WHAT YOU HAVE TO DO ▸ Starting with the first line of the data that follows, transcribe every line verbatim until the line containing "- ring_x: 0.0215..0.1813" has been transcribed.

TASK INPUTS ▸
★ ★ ★
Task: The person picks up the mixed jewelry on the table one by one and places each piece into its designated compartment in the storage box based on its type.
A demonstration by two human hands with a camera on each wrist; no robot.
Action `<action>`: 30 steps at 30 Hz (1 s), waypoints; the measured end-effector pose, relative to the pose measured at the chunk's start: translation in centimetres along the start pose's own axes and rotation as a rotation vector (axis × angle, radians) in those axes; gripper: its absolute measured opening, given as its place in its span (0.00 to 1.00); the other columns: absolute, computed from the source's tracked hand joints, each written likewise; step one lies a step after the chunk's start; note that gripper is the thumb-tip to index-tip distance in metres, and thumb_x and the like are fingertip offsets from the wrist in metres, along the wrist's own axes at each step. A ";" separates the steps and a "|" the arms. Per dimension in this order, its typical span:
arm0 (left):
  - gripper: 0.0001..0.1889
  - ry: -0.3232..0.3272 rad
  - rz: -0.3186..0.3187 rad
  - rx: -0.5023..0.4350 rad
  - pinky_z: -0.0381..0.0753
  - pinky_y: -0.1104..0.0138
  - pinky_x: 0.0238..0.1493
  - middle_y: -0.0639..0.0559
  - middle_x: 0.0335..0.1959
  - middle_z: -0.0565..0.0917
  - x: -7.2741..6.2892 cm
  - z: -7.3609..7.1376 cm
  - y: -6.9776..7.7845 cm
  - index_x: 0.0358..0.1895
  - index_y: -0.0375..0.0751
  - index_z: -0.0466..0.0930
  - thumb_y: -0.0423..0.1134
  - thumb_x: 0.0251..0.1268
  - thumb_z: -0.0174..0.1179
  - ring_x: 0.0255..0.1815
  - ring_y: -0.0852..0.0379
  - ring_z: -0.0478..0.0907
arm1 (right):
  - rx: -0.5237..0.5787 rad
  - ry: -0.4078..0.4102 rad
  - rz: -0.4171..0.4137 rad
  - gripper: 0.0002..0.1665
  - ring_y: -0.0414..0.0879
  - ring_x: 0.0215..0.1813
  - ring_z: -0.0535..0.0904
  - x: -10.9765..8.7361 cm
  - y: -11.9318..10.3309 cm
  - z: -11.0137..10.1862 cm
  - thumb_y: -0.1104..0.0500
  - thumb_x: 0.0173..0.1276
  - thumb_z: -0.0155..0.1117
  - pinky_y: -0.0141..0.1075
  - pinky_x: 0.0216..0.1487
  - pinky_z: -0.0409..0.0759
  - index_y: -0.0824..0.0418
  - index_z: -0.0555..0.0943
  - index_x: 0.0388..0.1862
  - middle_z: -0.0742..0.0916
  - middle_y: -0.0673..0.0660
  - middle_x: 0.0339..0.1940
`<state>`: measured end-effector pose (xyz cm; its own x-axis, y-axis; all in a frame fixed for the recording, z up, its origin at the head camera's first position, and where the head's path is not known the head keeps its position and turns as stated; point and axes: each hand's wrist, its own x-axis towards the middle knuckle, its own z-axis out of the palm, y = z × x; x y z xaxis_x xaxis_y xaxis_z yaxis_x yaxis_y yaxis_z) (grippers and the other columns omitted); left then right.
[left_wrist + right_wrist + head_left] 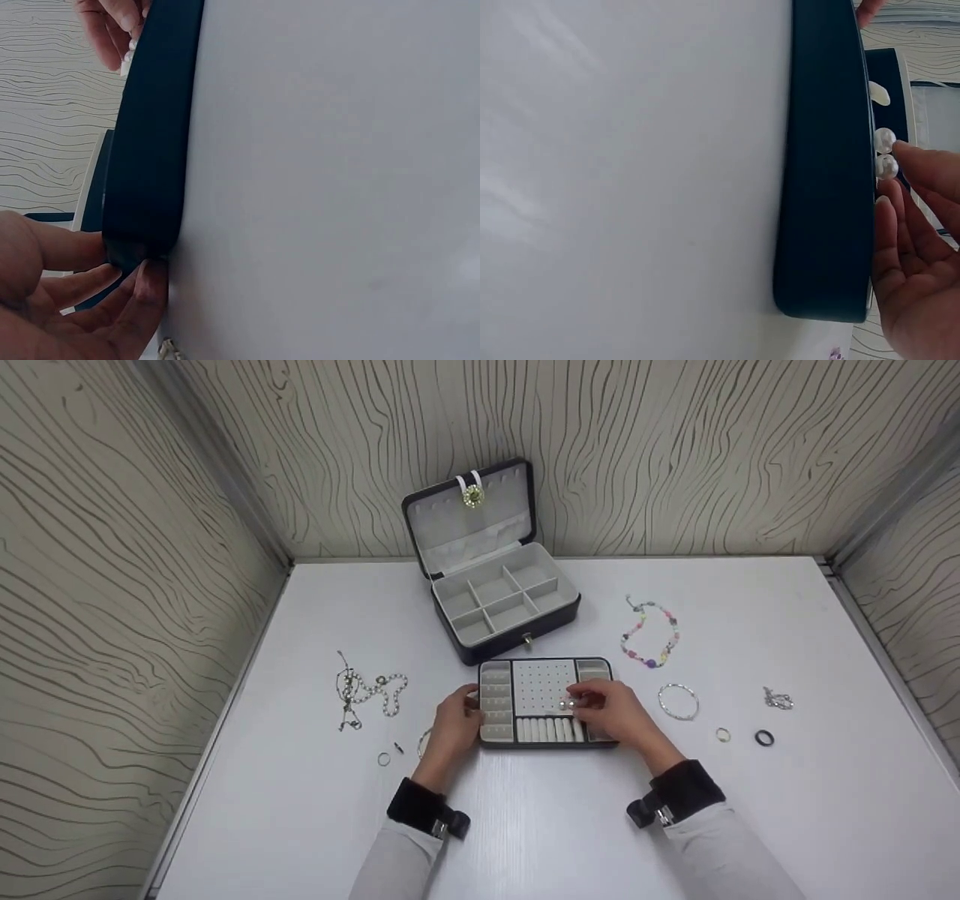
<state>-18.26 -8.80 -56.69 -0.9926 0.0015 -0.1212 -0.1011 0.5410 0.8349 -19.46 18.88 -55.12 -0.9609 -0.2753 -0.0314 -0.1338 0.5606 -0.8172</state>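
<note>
A dark-edged jewelry tray (546, 746) lies flat on the table, with a perforated earring panel (536, 679) in its middle, ring rolls below and small compartments at both sides. My left hand (456, 724) grips the tray's left end, thumb and fingers at its corner (139, 240) in the left wrist view. Over the right part of the panel, my right hand (619, 712) pinches a pair of pearl earrings (566, 704). Two round white pearls (886, 154) show side by side at the fingertips in the right wrist view, close above the tray's edge.
Behind the tray stands an open jewelry box (517, 611) with its lid up. A pearl necklace (394, 697), a chain (347, 697) and a ring (384, 759) lie left. Rightward are a colorful bead bracelet (651, 662), a bangle (679, 718), rings (764, 737) and a silver chain (778, 699).
</note>
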 end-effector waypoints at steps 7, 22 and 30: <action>0.25 0.009 0.016 -0.009 0.79 0.59 0.43 0.45 0.41 0.82 0.0 0.0 0.0 0.62 0.33 0.74 0.24 0.59 0.58 0.39 0.53 0.78 | 0.066 0.003 0.004 0.23 0.55 0.49 0.83 -1.0 0.5 -0.8 0.70 0.61 0.68 0.46 0.52 0.80 0.66 0.81 0.57 0.85 0.62 0.48; 0.25 0.002 -0.004 0.023 0.79 0.59 0.44 0.45 0.42 0.82 0.0 0.1 -0.1 0.64 0.35 0.73 0.26 0.61 0.58 0.40 0.53 0.78 | -0.049 0.173 0.155 0.22 0.59 0.56 0.78 -5.7 3.3 -7.1 0.63 0.68 0.65 0.44 0.53 0.79 0.67 0.78 0.60 0.82 0.66 0.56; 0.25 0.010 0.006 0.016 0.78 0.59 0.44 0.45 0.41 0.82 0.0 0.1 -0.1 0.63 0.35 0.73 0.25 0.60 0.57 0.39 0.54 0.78 | -0.114 0.297 0.297 0.21 0.63 0.53 0.79 -8.7 6.6 -11.2 0.62 0.73 0.58 0.26 0.35 0.78 0.70 0.75 0.61 0.79 0.72 0.55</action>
<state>-18.22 -8.74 -56.85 -0.9939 -0.0040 -0.1106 -0.0943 0.5541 0.8271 -14.74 33.73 -53.81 -0.9876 0.1384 -0.0748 0.1489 0.6684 -0.7288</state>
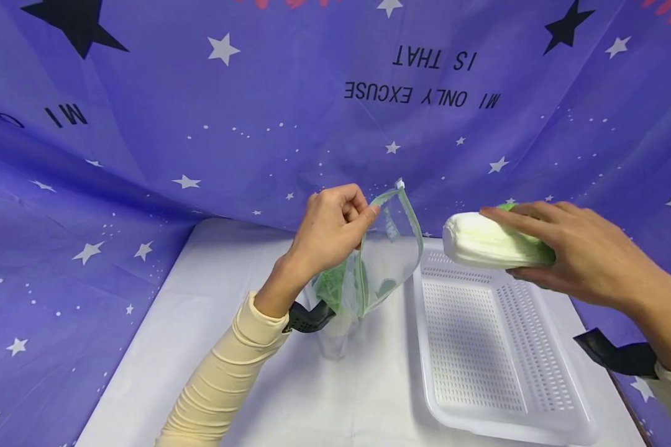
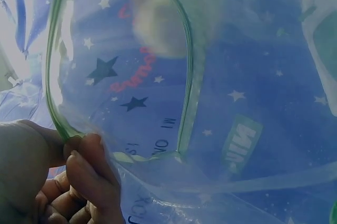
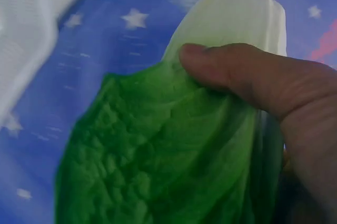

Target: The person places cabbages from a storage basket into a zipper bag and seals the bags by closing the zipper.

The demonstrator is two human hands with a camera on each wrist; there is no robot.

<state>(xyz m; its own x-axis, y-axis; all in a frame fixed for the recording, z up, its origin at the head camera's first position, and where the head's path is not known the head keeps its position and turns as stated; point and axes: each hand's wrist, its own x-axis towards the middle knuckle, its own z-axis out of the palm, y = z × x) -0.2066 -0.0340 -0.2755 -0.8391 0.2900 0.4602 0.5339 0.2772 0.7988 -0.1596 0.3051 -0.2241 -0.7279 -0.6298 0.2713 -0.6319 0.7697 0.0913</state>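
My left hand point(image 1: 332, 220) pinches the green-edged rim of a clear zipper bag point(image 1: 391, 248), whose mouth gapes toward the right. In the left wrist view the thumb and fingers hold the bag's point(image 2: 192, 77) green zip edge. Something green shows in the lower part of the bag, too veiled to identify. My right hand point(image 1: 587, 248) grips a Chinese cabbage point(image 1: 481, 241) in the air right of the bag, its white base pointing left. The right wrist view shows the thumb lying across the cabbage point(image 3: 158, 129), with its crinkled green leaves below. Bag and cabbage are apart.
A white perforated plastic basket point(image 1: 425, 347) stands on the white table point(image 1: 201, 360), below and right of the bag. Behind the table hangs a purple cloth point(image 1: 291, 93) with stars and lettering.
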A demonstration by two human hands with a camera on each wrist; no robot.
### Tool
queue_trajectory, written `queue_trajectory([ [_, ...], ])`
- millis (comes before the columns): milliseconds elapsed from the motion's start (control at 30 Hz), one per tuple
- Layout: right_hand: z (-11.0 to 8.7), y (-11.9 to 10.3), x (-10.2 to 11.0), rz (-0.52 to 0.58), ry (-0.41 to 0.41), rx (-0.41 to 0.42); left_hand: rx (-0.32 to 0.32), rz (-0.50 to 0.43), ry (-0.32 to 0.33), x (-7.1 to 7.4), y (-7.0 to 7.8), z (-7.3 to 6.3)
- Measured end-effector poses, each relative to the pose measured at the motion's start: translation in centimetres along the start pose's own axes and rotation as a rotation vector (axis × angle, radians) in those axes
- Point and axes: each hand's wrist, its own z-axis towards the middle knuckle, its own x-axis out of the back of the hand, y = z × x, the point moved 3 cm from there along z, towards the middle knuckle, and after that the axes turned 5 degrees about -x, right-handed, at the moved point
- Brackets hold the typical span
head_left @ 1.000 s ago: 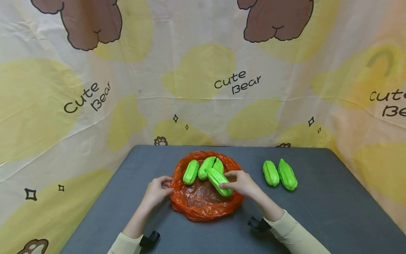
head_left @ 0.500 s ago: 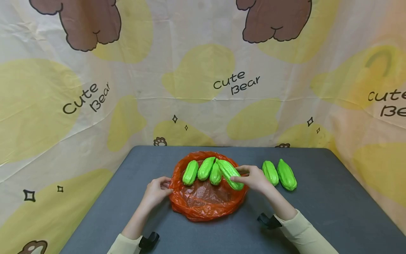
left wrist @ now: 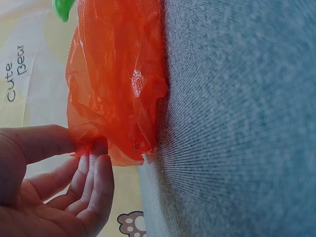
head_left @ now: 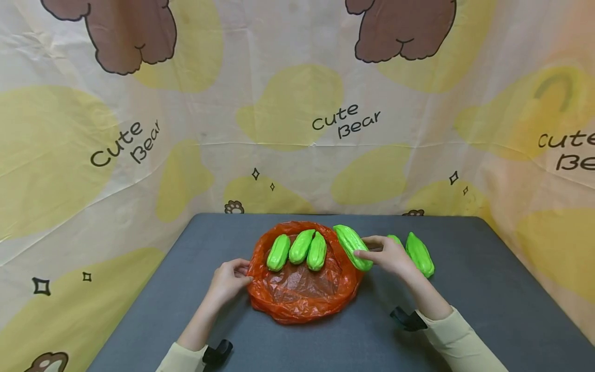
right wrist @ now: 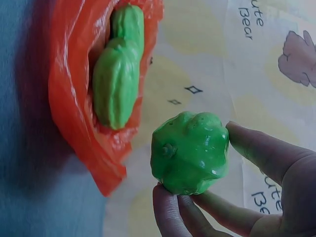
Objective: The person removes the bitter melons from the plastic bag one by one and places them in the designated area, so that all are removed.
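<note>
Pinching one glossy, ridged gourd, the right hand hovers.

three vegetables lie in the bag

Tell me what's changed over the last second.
The right hand has carried the green vegetable it holds rightward and farther back, from above the inside of the red-orange bag to its right side. Nothing was let go. The left hand still pinches the bag's left edge; the three vegetables inside stay put.
</note>
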Motion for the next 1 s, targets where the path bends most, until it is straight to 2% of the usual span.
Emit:
queue_trajectory([
  [267, -0.2, 0.9, 1.7, -0.024, 0.067, 0.0, 0.018, 0.004, -0.012, 0.0, -0.1, -0.1],
  [467, -0.8, 1.2, 2.9, -0.018, 0.057, -0.04, 0.016, 0.005, -0.011, 0.1, 0.1, 0.0],
  [667, -1.3, 1.8, 4.3, -0.055, 0.066, -0.101, 0.011, 0.008, -0.01, 0.1, 0.1, 0.0],
  [1000, -2.0, 3.4, 5.9, -0.115, 0.079, -0.155, 0.023, 0.003, -0.018, 0.2, 0.1, 0.0],
])
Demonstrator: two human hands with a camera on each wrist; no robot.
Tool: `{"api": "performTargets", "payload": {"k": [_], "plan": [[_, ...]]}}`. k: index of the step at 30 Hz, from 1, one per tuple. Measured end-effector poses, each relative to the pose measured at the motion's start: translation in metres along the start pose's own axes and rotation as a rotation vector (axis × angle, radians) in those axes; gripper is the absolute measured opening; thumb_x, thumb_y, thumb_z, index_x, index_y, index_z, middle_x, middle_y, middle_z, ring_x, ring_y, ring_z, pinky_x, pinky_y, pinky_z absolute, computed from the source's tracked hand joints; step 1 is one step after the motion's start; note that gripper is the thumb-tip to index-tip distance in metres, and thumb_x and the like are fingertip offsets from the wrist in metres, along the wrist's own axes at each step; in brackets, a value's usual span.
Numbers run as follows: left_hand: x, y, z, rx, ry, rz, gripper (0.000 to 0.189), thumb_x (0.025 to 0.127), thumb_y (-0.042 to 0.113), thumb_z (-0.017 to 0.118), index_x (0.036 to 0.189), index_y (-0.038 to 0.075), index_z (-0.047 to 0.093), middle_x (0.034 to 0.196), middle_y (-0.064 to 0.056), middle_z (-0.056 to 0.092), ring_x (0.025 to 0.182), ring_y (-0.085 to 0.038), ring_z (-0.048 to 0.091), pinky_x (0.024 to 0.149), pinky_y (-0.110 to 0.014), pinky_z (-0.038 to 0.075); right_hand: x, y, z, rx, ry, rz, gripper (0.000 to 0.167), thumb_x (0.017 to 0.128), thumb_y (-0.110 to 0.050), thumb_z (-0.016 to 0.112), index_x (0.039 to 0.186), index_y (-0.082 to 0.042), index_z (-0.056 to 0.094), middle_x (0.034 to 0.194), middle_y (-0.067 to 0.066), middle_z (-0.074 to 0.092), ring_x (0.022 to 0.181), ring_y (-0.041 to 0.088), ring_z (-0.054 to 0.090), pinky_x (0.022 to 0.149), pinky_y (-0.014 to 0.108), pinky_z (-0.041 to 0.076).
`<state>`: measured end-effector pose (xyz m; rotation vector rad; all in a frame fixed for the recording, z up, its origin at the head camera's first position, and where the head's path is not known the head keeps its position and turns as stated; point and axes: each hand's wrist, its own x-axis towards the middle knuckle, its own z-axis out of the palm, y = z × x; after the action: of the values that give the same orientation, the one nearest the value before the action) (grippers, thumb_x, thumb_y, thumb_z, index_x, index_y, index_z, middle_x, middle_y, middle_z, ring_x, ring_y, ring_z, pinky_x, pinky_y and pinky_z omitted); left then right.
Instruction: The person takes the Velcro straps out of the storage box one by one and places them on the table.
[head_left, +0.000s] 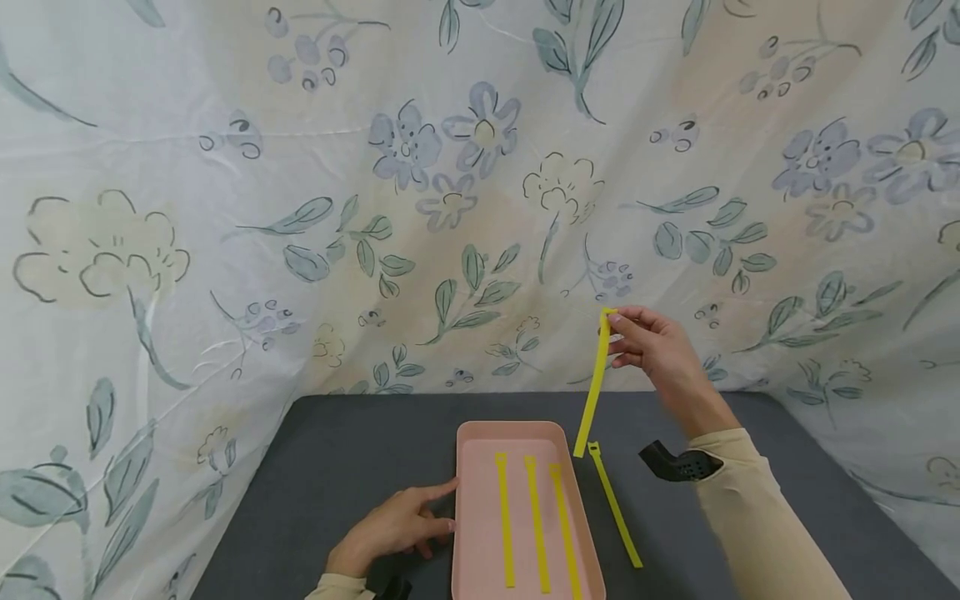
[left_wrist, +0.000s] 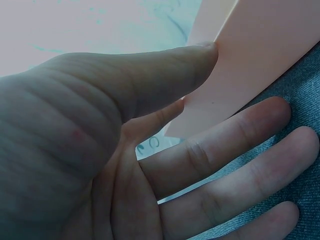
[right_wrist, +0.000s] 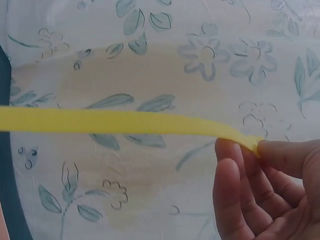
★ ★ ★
SOLUTION ▸
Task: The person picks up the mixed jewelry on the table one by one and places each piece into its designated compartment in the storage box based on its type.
A demonstration by two human hands with a camera on each wrist; no robot.
Action `<action>`: 30 steps at 30 Hz (1 s), waypoints; the measured end-effector pose, relative to the pose measured at the chunk's start: translation in centimetres along the start pose's own axes and rotation as a rotation vector (axis × angle, radians) in those axes; gripper: its absolute measured opening, given as its place in its span (0.00 to 1.00); the other columns: absolute, computed from the source's tracked hand joints, each written likewise; step one lies a step after the chunk's start; note that gripper is the thumb-tip to index-tip distance in metres, and thumb_x and the like are fingertip offsets from the wrist in metres, along the wrist's own axes at each step. A ";" separates the steps and a "|" the arms. Per dimension in this order, its typical span:
arm0 (left):
  - gripper: 0.0001..0.1889
  - ry: -0.3232..0.3272 rad
  - rz: -0.3186..0.3187 rad
  - rx: -0.5023..0.4350 rad
  - pinky_z: -0.0381..0.0753
  - pinky_y: -0.1104..0.0138
  - pinky_x: 0.0238..0.1493
  - middle_y: -0.0639..0.0559
  - middle_x: 0.0335..0.1959
  - middle_z: -0.0565..0.0917
  - x: -7.2741..6.2892 cm
  - z: -7.3609..7.1376 cm
  - y: -6.9776..7.7845 cm
  - index_x: 0.0358..0.1895
  - index_y: -0.0375..0.0751
  - index_z: -0.0466..0.0930
  - thumb_y: -0.0423..0.1134
  - thumb_x: 0.0251..0.1268
  - thumb_z: -0.0174..0.1179
  - ring_x: 0.0255..0.1815
  - ring_y: -0.0852..0.0379
  - ring_z: -0.0478..0.0907
arm1 (right):
  - rx: -0.5237..0.5787 rad
  - ry: -0.4078..0.4102 rad
  - rz: -0.4171..0.4137 rad
  - gripper: 0.0002..0.1665
  - ring_y: -0.0414..0.0879
  - ring_x: 0.0215..0.1813

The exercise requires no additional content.